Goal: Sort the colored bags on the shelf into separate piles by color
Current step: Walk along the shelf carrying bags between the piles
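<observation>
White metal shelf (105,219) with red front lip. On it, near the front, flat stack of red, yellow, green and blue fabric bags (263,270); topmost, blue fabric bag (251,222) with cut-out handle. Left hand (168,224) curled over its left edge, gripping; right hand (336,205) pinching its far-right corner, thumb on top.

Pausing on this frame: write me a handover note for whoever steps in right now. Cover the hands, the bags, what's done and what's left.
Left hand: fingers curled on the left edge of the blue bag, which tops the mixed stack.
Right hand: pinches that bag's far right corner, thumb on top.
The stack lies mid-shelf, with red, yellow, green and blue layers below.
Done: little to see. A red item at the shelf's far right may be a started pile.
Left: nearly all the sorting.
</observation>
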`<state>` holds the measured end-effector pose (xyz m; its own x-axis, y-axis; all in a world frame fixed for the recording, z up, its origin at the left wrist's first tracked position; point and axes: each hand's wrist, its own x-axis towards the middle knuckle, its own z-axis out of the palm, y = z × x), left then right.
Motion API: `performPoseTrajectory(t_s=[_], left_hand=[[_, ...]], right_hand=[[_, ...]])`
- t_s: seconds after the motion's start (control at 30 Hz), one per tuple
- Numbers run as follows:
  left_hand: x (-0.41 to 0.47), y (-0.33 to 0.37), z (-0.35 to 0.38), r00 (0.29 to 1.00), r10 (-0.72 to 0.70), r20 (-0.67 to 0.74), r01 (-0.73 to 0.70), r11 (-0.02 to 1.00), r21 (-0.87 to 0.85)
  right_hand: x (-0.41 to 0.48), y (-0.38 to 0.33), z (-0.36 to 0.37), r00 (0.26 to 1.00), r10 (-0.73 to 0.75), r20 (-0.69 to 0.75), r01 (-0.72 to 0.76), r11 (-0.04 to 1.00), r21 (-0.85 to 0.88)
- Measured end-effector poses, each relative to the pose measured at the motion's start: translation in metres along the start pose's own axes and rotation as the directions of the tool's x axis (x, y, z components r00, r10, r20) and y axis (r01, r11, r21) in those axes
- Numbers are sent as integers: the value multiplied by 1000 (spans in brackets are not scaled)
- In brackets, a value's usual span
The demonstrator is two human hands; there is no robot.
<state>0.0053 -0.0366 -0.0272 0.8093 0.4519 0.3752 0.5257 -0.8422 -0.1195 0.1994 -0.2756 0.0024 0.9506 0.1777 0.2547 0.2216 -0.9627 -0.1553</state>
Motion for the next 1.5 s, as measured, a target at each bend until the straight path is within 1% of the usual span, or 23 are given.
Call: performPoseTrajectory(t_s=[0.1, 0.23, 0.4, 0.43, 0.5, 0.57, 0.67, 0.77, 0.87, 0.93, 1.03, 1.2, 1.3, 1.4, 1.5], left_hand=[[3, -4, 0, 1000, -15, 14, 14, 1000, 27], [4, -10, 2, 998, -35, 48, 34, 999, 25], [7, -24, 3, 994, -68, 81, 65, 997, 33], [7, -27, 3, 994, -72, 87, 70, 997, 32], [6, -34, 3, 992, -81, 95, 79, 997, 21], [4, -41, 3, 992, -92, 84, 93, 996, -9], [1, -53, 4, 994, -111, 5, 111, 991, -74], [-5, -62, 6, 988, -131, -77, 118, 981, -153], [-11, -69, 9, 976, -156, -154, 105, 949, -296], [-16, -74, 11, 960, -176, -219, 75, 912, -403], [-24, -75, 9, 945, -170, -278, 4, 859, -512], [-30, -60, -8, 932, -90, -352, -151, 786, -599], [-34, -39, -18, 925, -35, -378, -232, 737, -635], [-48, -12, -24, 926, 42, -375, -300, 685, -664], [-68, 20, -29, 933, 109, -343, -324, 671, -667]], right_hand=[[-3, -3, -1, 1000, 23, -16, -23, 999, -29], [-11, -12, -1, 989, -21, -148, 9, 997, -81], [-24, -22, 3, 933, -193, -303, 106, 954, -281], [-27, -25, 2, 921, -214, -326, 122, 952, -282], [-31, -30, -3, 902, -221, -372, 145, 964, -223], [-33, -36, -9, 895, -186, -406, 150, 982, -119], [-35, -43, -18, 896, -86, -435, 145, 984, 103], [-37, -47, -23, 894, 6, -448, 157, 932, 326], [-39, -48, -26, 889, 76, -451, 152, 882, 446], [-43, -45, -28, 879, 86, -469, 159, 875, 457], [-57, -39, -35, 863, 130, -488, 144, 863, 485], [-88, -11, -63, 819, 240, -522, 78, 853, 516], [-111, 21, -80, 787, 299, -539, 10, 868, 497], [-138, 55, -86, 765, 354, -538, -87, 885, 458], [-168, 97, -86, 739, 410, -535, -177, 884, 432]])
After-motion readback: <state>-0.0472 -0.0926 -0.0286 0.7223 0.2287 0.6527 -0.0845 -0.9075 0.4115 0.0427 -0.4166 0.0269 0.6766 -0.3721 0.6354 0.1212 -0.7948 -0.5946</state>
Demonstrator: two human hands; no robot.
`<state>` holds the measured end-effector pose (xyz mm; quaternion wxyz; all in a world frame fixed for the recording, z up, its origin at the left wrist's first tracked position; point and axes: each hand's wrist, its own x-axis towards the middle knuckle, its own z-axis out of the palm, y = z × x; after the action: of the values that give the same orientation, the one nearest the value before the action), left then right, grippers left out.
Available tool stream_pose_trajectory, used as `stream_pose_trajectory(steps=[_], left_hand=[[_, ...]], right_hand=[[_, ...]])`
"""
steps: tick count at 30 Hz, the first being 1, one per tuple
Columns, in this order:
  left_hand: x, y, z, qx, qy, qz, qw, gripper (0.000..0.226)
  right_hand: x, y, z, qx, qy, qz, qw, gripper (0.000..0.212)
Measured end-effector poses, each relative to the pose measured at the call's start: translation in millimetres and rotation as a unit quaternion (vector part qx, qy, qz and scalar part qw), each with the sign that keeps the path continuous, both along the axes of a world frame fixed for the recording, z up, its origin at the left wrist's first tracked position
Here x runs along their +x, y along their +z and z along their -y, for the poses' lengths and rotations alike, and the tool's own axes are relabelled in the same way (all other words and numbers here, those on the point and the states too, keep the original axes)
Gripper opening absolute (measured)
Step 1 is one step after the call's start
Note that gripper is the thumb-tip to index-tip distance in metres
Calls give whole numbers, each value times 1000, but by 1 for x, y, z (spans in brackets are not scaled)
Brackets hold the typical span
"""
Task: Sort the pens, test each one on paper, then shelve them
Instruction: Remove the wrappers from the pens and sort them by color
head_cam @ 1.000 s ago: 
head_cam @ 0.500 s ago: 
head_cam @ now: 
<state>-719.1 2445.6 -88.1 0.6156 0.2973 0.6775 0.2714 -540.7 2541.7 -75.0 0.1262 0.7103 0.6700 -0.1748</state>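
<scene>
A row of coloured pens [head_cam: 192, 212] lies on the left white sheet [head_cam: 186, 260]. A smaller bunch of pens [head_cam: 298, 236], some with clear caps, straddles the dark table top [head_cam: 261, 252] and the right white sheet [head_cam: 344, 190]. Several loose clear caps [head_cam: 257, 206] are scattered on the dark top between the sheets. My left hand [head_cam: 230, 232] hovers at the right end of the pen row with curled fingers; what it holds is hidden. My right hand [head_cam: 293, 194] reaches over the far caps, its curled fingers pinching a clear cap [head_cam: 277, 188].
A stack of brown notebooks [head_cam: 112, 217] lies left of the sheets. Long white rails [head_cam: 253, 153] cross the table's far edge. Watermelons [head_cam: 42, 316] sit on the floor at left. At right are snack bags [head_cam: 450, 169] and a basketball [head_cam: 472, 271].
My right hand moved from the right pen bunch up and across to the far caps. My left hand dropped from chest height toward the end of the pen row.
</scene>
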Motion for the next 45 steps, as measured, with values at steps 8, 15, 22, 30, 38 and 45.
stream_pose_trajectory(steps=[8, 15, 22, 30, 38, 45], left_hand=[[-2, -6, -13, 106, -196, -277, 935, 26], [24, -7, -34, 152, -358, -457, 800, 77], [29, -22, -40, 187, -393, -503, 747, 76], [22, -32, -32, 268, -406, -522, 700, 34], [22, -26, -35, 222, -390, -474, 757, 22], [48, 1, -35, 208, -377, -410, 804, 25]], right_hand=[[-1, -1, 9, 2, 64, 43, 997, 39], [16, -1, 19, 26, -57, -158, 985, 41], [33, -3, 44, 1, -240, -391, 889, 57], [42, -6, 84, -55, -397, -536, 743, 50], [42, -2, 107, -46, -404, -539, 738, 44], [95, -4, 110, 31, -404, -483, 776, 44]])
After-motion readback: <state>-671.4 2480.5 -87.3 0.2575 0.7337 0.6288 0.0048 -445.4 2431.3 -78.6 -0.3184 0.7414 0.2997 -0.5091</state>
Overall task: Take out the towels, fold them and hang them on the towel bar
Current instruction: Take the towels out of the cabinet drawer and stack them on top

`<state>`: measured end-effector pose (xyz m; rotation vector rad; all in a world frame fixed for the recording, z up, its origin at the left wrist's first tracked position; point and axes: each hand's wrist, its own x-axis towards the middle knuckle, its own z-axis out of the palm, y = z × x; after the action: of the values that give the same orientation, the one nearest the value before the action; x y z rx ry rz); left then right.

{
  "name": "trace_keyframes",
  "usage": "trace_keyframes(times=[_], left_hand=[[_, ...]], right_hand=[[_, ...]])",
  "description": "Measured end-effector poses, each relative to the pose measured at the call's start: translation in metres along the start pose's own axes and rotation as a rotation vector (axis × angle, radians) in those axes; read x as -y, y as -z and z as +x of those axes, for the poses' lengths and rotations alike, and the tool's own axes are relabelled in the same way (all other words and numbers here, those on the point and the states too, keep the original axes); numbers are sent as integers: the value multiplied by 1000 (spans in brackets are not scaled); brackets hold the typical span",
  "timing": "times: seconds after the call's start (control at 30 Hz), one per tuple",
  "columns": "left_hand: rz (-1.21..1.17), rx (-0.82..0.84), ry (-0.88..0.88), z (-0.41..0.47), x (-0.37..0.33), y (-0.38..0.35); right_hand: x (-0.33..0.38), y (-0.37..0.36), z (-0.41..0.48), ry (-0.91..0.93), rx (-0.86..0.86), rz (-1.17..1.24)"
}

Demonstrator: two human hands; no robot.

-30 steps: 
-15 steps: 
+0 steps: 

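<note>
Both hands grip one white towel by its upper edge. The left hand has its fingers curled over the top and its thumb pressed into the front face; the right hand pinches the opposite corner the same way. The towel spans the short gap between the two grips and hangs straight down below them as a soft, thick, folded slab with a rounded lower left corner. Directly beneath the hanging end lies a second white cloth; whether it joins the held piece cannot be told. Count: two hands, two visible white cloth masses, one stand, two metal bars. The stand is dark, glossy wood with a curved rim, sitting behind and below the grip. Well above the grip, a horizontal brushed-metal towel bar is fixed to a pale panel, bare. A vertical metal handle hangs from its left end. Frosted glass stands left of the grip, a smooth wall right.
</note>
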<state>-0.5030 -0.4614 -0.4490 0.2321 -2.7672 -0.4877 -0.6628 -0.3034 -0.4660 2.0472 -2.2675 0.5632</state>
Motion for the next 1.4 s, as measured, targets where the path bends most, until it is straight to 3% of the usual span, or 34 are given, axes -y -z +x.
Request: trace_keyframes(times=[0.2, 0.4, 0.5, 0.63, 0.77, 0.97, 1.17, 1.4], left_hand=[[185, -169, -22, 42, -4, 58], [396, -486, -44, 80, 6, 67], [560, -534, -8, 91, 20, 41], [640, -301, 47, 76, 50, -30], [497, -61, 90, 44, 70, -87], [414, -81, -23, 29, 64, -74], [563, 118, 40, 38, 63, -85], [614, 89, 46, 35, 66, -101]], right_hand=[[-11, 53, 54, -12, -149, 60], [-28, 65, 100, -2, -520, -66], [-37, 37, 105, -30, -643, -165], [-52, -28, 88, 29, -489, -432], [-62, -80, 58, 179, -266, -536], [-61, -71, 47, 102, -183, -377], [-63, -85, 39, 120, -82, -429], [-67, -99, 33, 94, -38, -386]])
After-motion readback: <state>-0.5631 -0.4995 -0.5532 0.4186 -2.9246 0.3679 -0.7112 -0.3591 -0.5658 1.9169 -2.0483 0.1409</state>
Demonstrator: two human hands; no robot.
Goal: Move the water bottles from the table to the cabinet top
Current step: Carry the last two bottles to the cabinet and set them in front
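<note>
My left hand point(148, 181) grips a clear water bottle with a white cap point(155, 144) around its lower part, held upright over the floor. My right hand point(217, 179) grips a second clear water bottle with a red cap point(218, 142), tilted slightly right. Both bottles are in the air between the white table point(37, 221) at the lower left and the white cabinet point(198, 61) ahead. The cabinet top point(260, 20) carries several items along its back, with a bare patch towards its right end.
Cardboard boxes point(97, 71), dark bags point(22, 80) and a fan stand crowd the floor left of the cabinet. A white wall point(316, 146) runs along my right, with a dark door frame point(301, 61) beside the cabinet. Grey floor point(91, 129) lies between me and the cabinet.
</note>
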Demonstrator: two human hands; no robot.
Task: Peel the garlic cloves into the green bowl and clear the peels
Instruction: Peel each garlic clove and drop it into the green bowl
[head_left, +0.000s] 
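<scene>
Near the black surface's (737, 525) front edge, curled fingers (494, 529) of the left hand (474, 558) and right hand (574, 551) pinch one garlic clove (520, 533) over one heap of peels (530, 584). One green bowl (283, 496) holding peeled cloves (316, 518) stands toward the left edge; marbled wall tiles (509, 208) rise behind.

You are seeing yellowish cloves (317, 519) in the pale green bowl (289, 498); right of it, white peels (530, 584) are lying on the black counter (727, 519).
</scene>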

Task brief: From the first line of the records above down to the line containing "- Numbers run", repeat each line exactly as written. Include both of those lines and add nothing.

Solution to this task:
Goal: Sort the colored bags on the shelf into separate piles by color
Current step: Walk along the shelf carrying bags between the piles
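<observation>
White metal shelf (105,219) with red front lip. On it, near the front, flat stack of red, yellow, green and blue fabric bags (263,270); topmost, blue fabric bag (251,222) with cut-out handle. Left hand (168,224) curled over its left edge, gripping; right hand (336,205) pinching its far-right corner, thumb on top.

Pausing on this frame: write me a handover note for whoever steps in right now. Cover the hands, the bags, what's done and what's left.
Left hand: fingers curled on the left edge of the blue bag, which tops the mixed stack.
Right hand: pinches that bag's far right corner, thumb on top.
The stack lies mid-shelf, with red, yellow, green and blue layers below.
Done: little to see. A red item at the shelf's far right may be a started pile.
Left: nearly all the sorting.
</observation>
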`<state>` holds the measured end-effector pose (xyz m; its own x-axis, y-axis; all in a world frame fixed for the recording, z up, its origin at the left wrist's first tracked position; point and axes: each hand's wrist, its own x-axis towards the middle knuckle, its own z-axis out of the palm, y = z × x), left then right.
Motion API: `performPoseTrajectory(t_s=[_], left_hand=[[_, ...]], right_hand=[[_, ...]])`
- t_s: seconds after the motion's start (control at 30 Hz), one per tuple
- Numbers run as follows:

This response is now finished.